Especialistas recomendam técnicas de reflorestamento para recuperar áreas incendiadas da Amazônia
A arte de devolver a vida à floresta
Para ter a recolonização da fauna local vai demorar mais do que a própria floresta. Nas condições que temos hoje é praticamente impossível RICARDO RODRIGUES, pesquisador
Foram registrados 26.795 focos de incêndio, que voltaram os olhos do mundo para o Brasil
As queimadas na Floresta Amazônica têm deixado o Brasil e o resto do mundo alarmados. Afinal, nos primeiros 26 dias do agosto foram registrados 26.795 focos de incêndio, segundo dados do Instituto Nacional de Pesquisas Espaciais (Inpe), índice acima da média dos últimos 21 anos. Os olhos do mundo se voltaram para o futuro do planeta e, claro, das imensas áreas incendiadas.
Para Ricardo Rodrigues, pesquisador da Plataforma Brasileira de Biodiversidade e Serviços Ecossistêmicos (BPBES), a reconstituição da chamada floresta de baixa qualidade — com menor número de espécies diferentes e compostas por árvores de pequeno e médio portes — pode começar entre cinco e dez anos. “Mas para voltar à reconfiguração original é possível que demore centenas de anos”, avalia.
Rodrigues acrescenta ainda que a melhor maneira de recuperar do ecossistema nativo é a restauração passiva. “O processo consiste na restauração do ambiente de
forma natural através de sementes trazidas por animais ou contidas em ‘bancos’ sob o próprio solo”, acredita.

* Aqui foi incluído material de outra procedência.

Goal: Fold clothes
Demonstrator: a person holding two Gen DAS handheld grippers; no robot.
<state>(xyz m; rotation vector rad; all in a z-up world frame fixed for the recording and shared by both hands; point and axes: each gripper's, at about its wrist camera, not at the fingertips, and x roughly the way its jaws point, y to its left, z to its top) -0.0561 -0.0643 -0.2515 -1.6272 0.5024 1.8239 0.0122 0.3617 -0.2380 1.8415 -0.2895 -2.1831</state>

Já Rogério Gribel, do Instituto Nacional de Pesquisas da Amazônia (INPA), explica que, primeiro, surge uma floresta secundária — cobertura menos rica que a original. Segundo o pesquisador, sem a reincidência de novas queimadas, ela poderá ser recomposta em poucos anos.
Gribel ensina ainda que a intervenção humana deve ser vista com bons olhos. Isso porque “existe alternativa para o manejo econômico do ambiente que não sejam a pecuária”. Neste caso, com o cultivo da floresta secundária com árvores que, futuramente, possam ter grande valor econômico, como mogno e cedro. “O impacto ambiental vai ser menor e a população local ainda consegue ter uma fonte de renda”, conclui.
No caso de intervenção humana, o especialista do INPA recomenda que a plantação seja imediata. “Paradoxal ter uma floresta exuberante e ter um solo muito pobre em nutrientes”, informou. Segundo ele, a biomassa das queimadas, principal fonte de nutrientes do solo, é varrida do solo pelas chuvas fortes. O pesquisador recomenda que seja feito o planejamento do uso do solo.
Coordenador de projetos da SOS Amazônia, Adair Duarte, alerta para uma terceira forma de reconstrução. Nesse método, a ONG instrui famílias locais interessadas em ajudar no processo de reflorestamento, ensinando a forma correta de cultivar e cuidar para que, no futuro, componha a vegetação da Floresta Amazônica. “O SOS trabalha com públicos de vulnerabilidade social, como ribeirinhos, que passarão a ter um ganho com essa restauração”, complementou Alisson Maranho, diretortécnico da ONG. Nesse sistema, ele estima que precisa de 20 a 40 anos para parecer uma floresta.
As queimadas na Amazônia também comprometem, é claro, os animais que vivem na floresta. E como informa Ricardo Rodrigues, o processo de recolonização da fauna acontecerá “desde que mantenham os espaços naturais dos animais”: “Para ter a recolonização da fauna local, vai demorar mais que a reconstrução total da floresta. Nas condições que estamos hoje, é praticamente impossível”.